**What is needed**
Below are entries; repeat exactly, and nothing else, the lines from the one holding "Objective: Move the" through the one holding "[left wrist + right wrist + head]", inclusive. Leave the pictures out.

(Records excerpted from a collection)
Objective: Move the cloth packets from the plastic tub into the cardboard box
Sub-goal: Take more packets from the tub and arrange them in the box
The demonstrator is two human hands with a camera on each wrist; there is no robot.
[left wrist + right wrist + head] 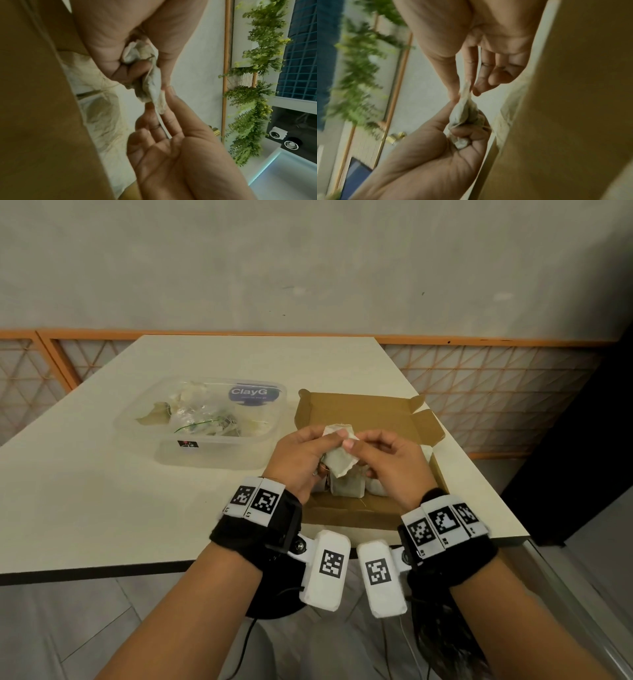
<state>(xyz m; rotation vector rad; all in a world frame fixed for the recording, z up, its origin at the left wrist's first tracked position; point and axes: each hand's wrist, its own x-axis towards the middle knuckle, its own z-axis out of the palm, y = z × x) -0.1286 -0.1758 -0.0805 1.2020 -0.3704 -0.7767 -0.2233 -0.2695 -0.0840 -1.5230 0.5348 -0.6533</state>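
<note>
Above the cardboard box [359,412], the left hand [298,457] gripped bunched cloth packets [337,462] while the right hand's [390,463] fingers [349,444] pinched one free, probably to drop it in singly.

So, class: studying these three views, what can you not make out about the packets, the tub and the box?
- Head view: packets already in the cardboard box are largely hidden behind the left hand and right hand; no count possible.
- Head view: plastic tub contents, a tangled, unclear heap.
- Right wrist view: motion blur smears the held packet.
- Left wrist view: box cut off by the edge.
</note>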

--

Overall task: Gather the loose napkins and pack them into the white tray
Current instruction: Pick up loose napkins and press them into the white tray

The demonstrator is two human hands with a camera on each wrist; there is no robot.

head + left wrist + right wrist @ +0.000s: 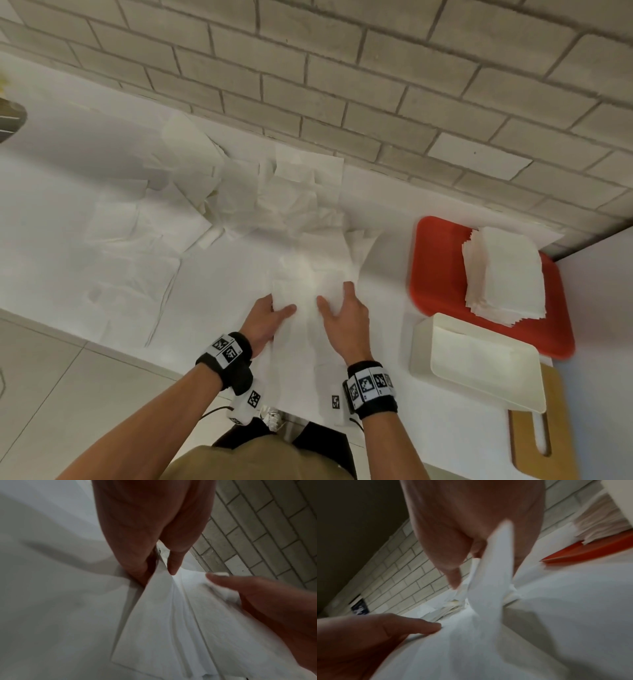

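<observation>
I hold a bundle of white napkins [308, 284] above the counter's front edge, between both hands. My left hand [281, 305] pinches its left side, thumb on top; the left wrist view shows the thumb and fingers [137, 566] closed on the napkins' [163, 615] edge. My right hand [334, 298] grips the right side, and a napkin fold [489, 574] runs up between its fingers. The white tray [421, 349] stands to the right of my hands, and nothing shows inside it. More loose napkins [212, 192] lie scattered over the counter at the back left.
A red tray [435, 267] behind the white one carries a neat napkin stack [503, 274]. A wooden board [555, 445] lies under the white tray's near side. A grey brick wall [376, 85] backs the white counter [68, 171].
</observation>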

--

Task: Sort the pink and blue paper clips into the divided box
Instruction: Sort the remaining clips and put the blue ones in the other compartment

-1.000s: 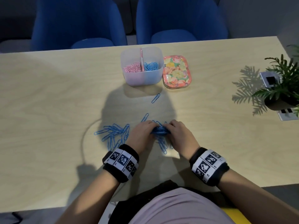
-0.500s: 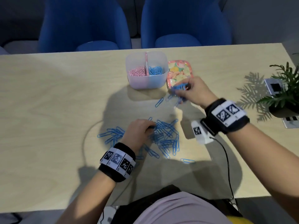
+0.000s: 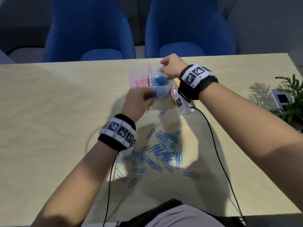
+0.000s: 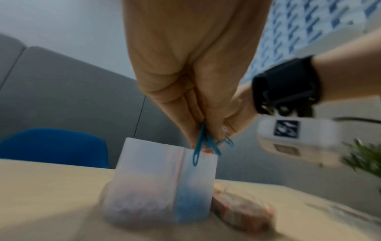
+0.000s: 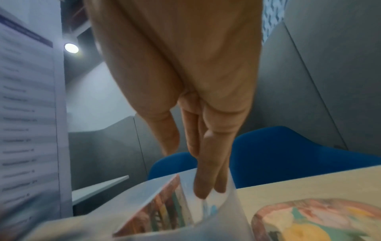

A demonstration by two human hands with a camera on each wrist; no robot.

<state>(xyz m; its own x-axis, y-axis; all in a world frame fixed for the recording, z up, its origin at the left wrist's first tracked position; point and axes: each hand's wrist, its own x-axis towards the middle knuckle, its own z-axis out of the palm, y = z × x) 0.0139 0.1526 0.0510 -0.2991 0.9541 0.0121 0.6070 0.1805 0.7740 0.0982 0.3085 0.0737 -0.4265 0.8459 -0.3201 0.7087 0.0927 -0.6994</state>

**Result of this exercise**
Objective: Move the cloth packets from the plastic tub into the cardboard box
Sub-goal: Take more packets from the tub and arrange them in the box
The demonstrator is two human hands with a camera on each wrist; there is no robot.
[left wrist + right wrist + head] 

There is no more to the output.